╭──
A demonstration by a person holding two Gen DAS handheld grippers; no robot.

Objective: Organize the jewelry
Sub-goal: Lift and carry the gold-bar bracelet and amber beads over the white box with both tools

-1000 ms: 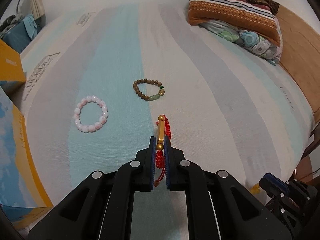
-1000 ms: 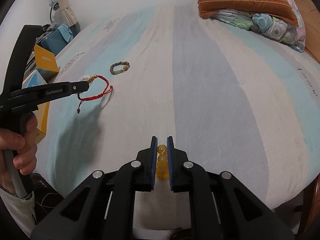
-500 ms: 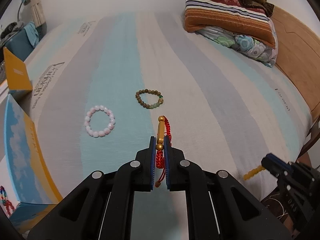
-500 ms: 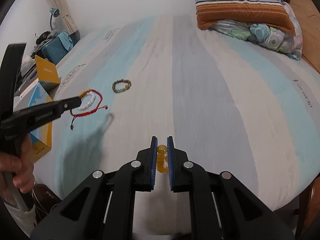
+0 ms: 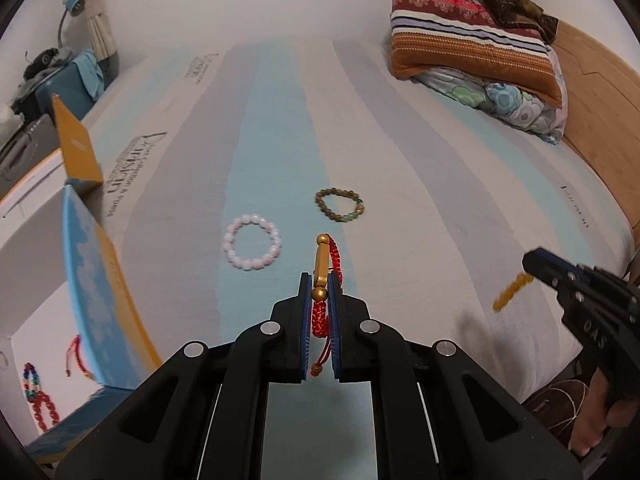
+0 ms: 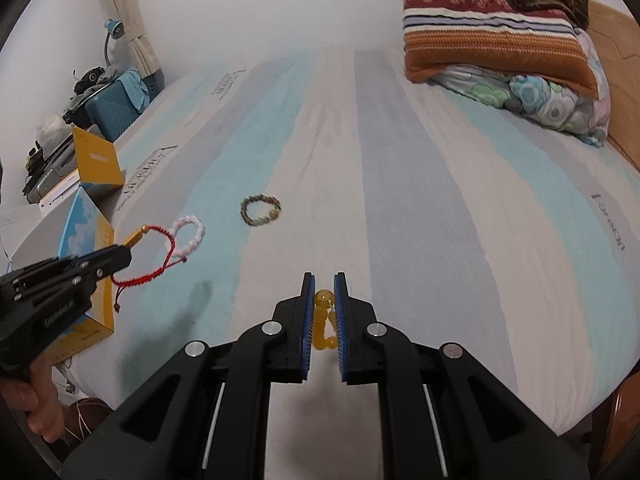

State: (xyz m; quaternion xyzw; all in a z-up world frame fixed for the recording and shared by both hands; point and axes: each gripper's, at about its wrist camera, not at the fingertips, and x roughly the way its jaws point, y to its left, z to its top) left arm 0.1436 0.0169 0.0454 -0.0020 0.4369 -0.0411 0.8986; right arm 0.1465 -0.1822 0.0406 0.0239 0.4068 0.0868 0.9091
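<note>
We are clamping the red cord (image 5: pixel 321 314) with its gold bar in our left gripper (image 5: pixel 320 280), its jaws nearly closed on the braid, holding it above the bed (image 5: pixel 420 184). Our right gripper (image 6: pixel 324 280) is pinching the yellow beads (image 6: pixel 322 318) between narrowly parted jaws, also off the bed. Ahead on the striped sheet are lying the pink bracelet (image 5: pixel 252 248) and, just beyond it, the brown bracelet (image 5: pixel 339 205), apart from each other. At left the open box (image 5: pixel 92 280) is holding a few bracelets. Pillows (image 5: pixel 472 44) are sitting far right.
</note>
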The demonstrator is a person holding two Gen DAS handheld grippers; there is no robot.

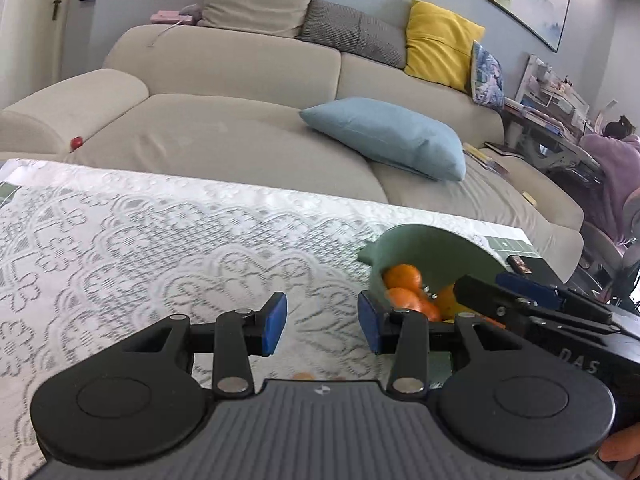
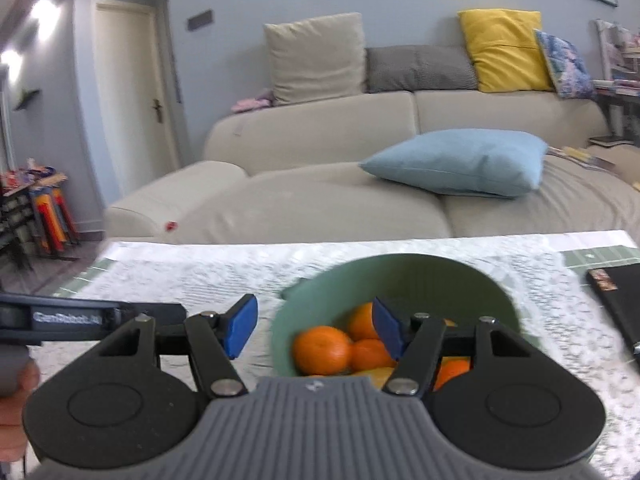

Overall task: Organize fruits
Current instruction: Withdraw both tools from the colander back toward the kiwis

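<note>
Right wrist view: we are hovering our right gripper (image 2: 314,330) over the near rim of the green bowl (image 2: 420,276), jaws spread wide and gripping nothing. The oranges (image 2: 322,350) are sitting inside the bowl, with something yellow beneath them. Our left gripper (image 1: 322,322) is hanging above the lace tablecloth (image 1: 140,240) just beside the bowl, also parted and empty. We are judging that most fruit is already gathered, so the next move is probably finding any stray piece; a faint orange shape is peeking below the left fingers, too hidden to identify.
</note>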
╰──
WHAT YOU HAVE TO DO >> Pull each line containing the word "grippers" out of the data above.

THE ANSWER >>
A demonstration by a person holding two Gen DAS handheld grippers; no robot.
The demonstrator is a person holding two Gen DAS handheld grippers; there is no robot.

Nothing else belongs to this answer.